The nomination could hinge on moderate Democratic senators who sit on the Banking Committee: Jon Tester of Montana and Kyrsten Sinema of Arizona. Republicans are united in their opposition and Toomey and others tried to paint Omarova as a radical choice in order to dissuade Tester and Sinema from giving their support.

Tester said during his questioning he still had “significant concerns” about Omarova’s nomination even after meeting with her privately. Tester focused most of his questions on Omarova’s previous opposition to a bipartisan law that eased some of the restrictions placed on banks after the 2008 financial crisis. He was a co-sponsor of that law.

Omarova said her criticism of that law was narrow. She said she approved of how it lessened the regulatory paperwork required of small community banks.

Omarova was born in Kazakhstan when it was part of the Soviet Union and immigrated to the U.S. in 1991. She has worked primarily as a lawyer and, for the last several years, at Cornell University as a professor of law. Over the years she has testified numerous times as an expert witness on financial regulation. She worked briefly in the administration of President George W. Bush.

Her origins in the former Soviet Union have become red meat for some members of Congress and their allies in the conservative press. Toomey requested a copy of a graduation paper she wrote about Karl Marx “in the original Russian” when she was an undergraduate at Moscow State University. Omarova said she no longer had a copy of that paper.

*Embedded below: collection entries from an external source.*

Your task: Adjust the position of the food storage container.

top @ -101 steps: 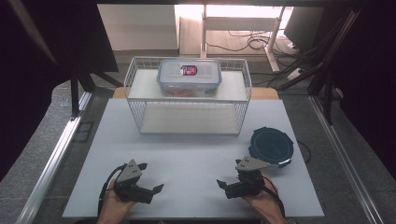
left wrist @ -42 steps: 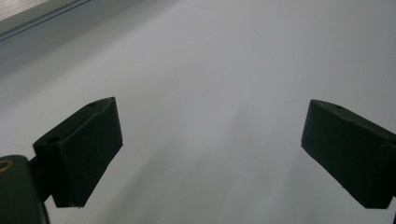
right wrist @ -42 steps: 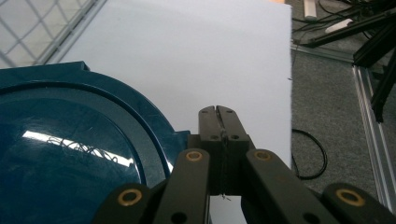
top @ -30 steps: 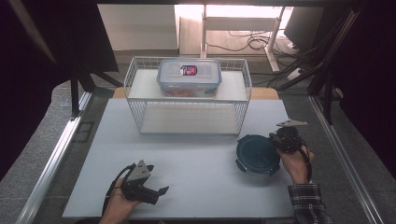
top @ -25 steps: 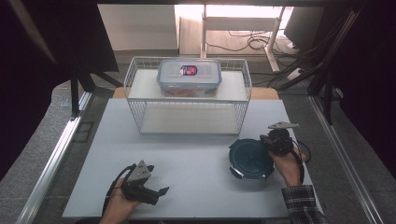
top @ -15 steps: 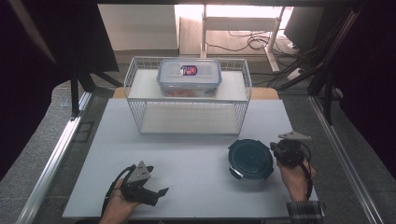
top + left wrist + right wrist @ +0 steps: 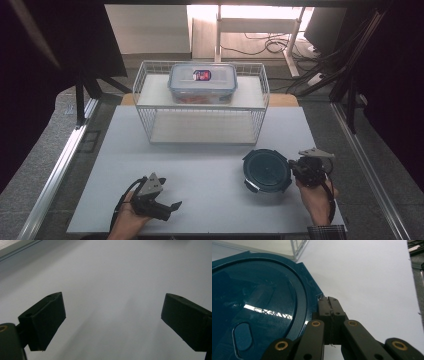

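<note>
Teal plastic is slick, so your right gripper (image 7: pixel 329 300), jaws pressed together at a latch tab of the one round lidded container (image 7: pixel 266 170) near the table's (image 7: pixel 210 165) right edge, could skid off, while your left gripper (image 7: pixel 170 207) rests spread and empty below one wire basket (image 7: pixel 145 80) carrying one clear box (image 7: pixel 202 82).

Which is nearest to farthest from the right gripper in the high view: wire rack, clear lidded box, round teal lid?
From the right gripper:
1. Round teal lid, touching the jaw tips, to its left.
2. Wire rack, farther back and left.
3. Clear lidded box, on the rack's top shelf, farthest.
</note>
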Tool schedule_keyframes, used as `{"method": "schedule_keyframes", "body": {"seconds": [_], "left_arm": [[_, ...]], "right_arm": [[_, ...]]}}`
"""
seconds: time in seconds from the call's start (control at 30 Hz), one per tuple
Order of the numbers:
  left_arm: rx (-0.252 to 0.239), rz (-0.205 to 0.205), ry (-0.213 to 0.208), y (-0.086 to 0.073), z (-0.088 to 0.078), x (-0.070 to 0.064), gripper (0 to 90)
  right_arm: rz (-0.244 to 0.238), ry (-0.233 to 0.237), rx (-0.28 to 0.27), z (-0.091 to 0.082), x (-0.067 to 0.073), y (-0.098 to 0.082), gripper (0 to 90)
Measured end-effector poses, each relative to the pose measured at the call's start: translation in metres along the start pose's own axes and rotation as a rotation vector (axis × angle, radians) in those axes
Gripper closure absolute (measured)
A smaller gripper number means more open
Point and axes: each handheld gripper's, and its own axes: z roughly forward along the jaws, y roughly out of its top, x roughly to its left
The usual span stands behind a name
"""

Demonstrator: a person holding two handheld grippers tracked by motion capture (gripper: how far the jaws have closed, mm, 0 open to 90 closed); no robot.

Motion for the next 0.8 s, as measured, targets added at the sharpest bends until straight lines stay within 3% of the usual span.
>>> {"method": "schedule_keyframes", "body": {"seconds": [0.4,0.57,0.63,0.8], "left_arm": [[0.0,0.004,0.0,0.0,-0.001,-0.001,4.9],[-0.003,0.005,0.01,-0.001,-0.004,-0.001,5.0],[-0.008,-0.001,0.015,-0.001,-0.006,-0.001,5.0],[-0.01,-0.011,0.019,-0.002,-0.006,0.0,5.1]], "right_arm": [[-0.12,0.086,-0.009,0.026,0.056,0.023,89.6],[-0.131,0.133,-0.032,0.017,0.05,0.018,89.3],[-0.144,0.091,-0.033,0.006,0.047,0.01,89.3],[-0.049,0.133,0.019,-0.016,0.039,-0.012,89.2]]}}
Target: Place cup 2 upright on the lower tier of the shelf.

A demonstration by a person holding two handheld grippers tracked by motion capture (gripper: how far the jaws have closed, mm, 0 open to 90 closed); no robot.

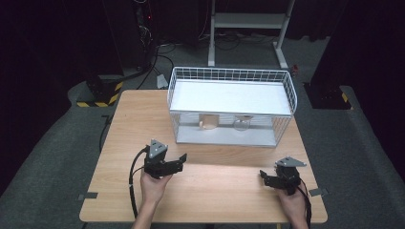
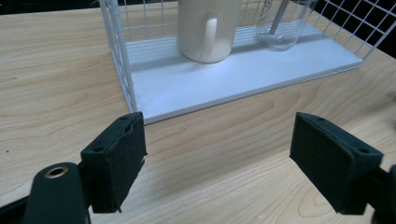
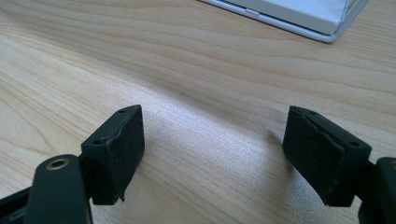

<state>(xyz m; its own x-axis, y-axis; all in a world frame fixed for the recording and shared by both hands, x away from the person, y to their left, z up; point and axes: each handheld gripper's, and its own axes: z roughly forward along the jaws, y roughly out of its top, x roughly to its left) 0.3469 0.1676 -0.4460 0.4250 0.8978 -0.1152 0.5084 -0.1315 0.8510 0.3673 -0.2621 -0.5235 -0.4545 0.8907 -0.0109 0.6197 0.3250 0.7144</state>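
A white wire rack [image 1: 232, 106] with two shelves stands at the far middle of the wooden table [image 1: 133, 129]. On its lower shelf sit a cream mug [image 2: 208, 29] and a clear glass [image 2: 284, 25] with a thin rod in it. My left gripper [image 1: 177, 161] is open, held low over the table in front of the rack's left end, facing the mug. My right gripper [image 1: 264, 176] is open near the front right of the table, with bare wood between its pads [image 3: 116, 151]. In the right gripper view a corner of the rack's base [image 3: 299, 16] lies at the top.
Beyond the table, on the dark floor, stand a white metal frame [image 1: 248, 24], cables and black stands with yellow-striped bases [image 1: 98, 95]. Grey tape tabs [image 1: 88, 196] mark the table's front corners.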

While some senators at the hearing tried to downplay this narrative, the issue was raised by Sen. John Kennedy, R-Louisiana. The senator inquired as to whether Omarova still had a membership with youth Soviet communist organizations.

“I don’t know whether to call you professor or comrade,” Kennedy said, a comment that elicited some gasps in the hearing room and, later, a rebuke from the chairman of the committee, Sen. Sherrod Brown, D-Ohio.

In her introductory testimony, Omarova emphasized a point she’s made previously, that members of her family in Kazakhstan were persecuted and killed under Stalin’s regime for not joining the Communist Party. She became an American citizen in 2005.

“I am not a communist,” Omarova said strongly. “I could not choose where I was born.”

Omarova’s nomination will likely go to a vote in front of the Banking Committee in December.